▶ _What to produce_: If a line below contains the string "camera", return that line.

Stored items from a collection
::::

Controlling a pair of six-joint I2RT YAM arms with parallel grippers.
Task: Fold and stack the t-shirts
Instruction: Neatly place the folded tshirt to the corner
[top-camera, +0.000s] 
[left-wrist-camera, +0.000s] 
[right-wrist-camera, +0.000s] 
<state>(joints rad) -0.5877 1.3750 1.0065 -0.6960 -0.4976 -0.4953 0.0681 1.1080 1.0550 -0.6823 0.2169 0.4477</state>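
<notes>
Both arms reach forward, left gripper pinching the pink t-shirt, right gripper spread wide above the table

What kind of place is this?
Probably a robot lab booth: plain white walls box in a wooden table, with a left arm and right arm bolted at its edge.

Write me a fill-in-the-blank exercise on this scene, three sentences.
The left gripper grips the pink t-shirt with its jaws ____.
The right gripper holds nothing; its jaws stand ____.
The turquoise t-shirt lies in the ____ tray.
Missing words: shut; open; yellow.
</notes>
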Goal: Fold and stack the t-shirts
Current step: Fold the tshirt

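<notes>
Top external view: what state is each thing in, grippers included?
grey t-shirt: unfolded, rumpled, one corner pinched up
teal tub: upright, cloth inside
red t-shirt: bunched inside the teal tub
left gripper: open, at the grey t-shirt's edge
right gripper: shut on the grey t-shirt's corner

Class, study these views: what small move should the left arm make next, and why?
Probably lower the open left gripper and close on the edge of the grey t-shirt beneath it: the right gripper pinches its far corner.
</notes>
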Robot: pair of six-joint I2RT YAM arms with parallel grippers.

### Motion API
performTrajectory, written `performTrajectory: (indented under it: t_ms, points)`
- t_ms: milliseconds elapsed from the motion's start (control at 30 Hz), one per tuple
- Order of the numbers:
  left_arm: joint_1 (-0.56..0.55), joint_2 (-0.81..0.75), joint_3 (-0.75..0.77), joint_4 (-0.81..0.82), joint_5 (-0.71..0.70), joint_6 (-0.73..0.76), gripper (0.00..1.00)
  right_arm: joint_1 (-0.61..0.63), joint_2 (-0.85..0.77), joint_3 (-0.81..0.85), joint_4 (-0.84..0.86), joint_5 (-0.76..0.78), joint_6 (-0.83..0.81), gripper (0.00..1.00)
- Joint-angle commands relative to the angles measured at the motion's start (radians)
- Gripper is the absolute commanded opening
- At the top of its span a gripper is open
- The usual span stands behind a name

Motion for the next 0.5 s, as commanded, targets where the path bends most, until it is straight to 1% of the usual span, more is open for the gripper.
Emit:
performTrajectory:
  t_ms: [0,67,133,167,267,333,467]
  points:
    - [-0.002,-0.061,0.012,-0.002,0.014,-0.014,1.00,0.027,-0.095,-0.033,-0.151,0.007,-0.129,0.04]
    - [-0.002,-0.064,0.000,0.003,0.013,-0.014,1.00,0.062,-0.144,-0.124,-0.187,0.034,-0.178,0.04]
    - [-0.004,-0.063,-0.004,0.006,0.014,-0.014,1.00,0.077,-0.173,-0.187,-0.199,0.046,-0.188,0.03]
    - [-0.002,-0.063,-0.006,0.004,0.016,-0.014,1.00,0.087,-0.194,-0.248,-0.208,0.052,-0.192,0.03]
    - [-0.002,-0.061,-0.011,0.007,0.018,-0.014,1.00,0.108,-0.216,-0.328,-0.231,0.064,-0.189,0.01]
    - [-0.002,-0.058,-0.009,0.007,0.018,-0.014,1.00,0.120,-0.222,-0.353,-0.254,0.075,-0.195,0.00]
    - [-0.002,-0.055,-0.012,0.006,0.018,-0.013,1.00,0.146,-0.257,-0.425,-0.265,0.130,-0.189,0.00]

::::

▶ _Output of the exercise_:
[top-camera, +0.000s] 
[left-wrist-camera, +0.000s] 
[right-wrist-camera, +0.000s] 

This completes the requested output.